The common shares of the Company will commence trading today on the Toronto Stock Exchange under the symbol “ABCT”.

ABC Technologies’ President and CEO, Todd Sheppelman, said: “I am so proud of everyone at ABC for their hard work in achieving this important milestone of becoming a public company. ABC’s market position as a publicly-traded, leading provider of automotive lightweighting solutions is an exciting opportunity for the market and marks the next big chapter in ABC’s nearly 50-year history. This listing provides a great platform for our ongoing growth as we continue to execute on our plan for ABC to be a leader in delivering high value-add, technical plastics and lightweighting innovations to our global customer base.”

Dev Kapadia, Senior Managing Director for Cerberus Capital Management, L.P. (“Cerberus”), commented: “Over the past four years, ABC’s management team and Cerberus have helped professionalize the Company in preparation for this exciting next phase of growth. As a public company, ABC is poised to drive further consolidation in the automotive plastics industry. Its proven ability to reduce weight and improve vehicle mileage position it to continue to win share in the expanding light truck and electric vehicle markets.”

To celebrate the listing, Mr.

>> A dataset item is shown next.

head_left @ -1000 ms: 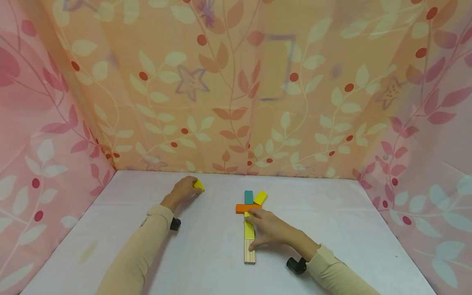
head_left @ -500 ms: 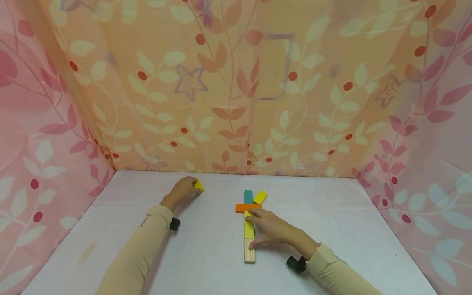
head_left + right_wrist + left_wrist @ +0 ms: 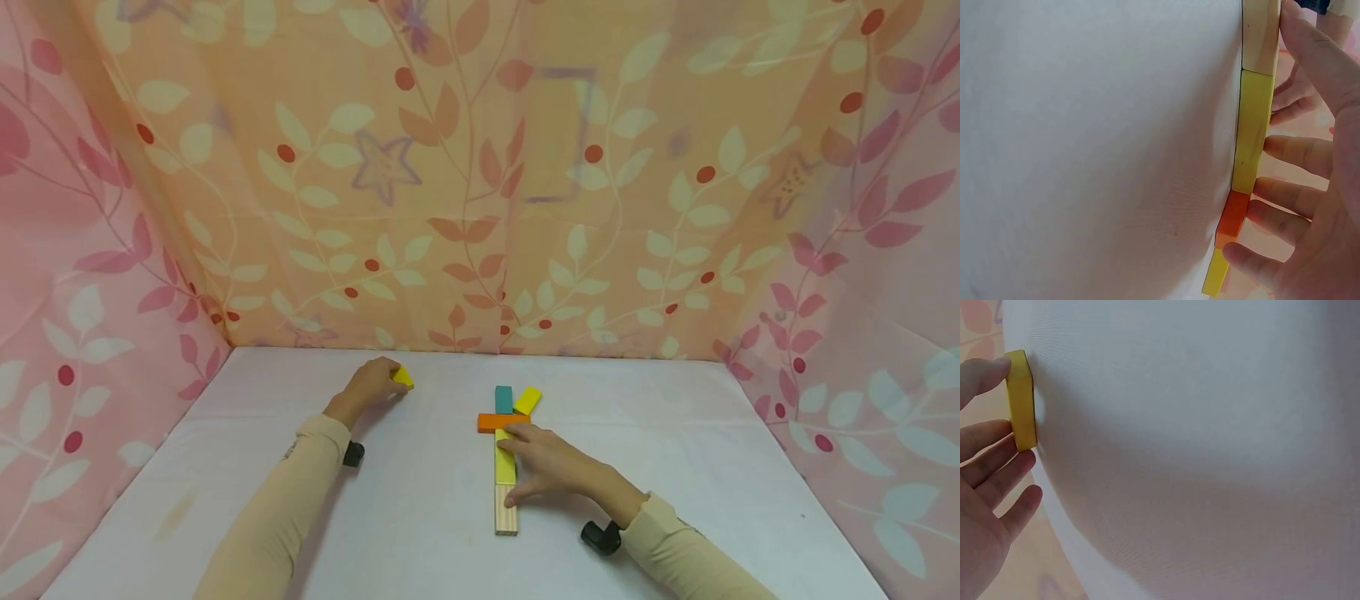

Sheppelman and other ABC management team members gathered this morning to virtually open the market.

The IPO was led by Scotiabank, BMO Capital Markets and J.P. Morgan as joint active bookrunners, together with a syndicate of underwriters comprised of TD Securities Inc., National Bank Financial Inc., HSBC Securities (Canada) Inc., Desjardins Securities Inc., and Laurentian Bank Securities Inc. (collectively, the “Underwriters”).

The Underwriters have also been granted an over-allotment option (the “Over-Allotment Option”) by the Selling Shareholder to purchase up to an additional 1,650,000 common shares from the Selling Shareholder at a price of C$10.00 per share for additional gross proceeds of up to C$16,500,000. The Over-Allotment Option can be exercised for a period of 30 days from the closing date of the IPO.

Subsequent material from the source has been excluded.